EXERCISE DIRECTIONS: Using the data beneath, show every line that includes the word "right".

::::

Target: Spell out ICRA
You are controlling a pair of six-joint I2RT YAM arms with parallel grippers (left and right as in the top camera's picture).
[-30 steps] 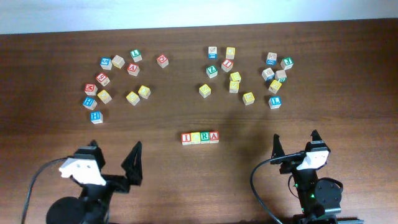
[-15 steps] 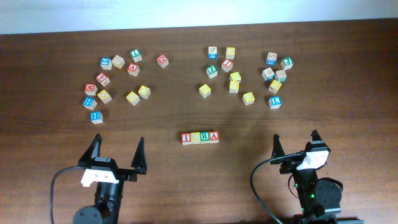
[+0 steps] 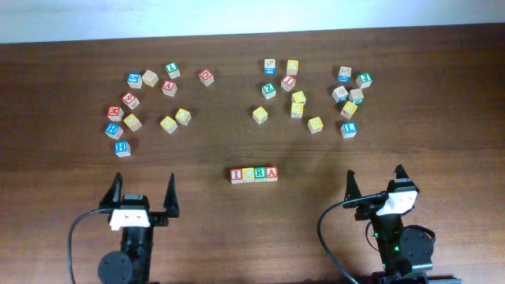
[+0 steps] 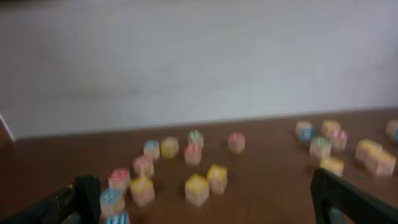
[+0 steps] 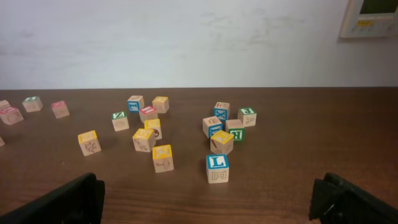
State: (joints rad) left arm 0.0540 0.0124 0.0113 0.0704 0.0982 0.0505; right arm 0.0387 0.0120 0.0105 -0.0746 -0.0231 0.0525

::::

TASK RESPONSE:
You are controlling a pair of six-joint I2RT YAM arms with parallel grippers (left and right as in the top camera's picture).
State: (joints rad) left arm 0.0540 0.0124 0.0113 0.0704 0.0982 0.0505; right arm 0.0387 0.0120 0.0105 -0.0746 -0.0231 0.0525

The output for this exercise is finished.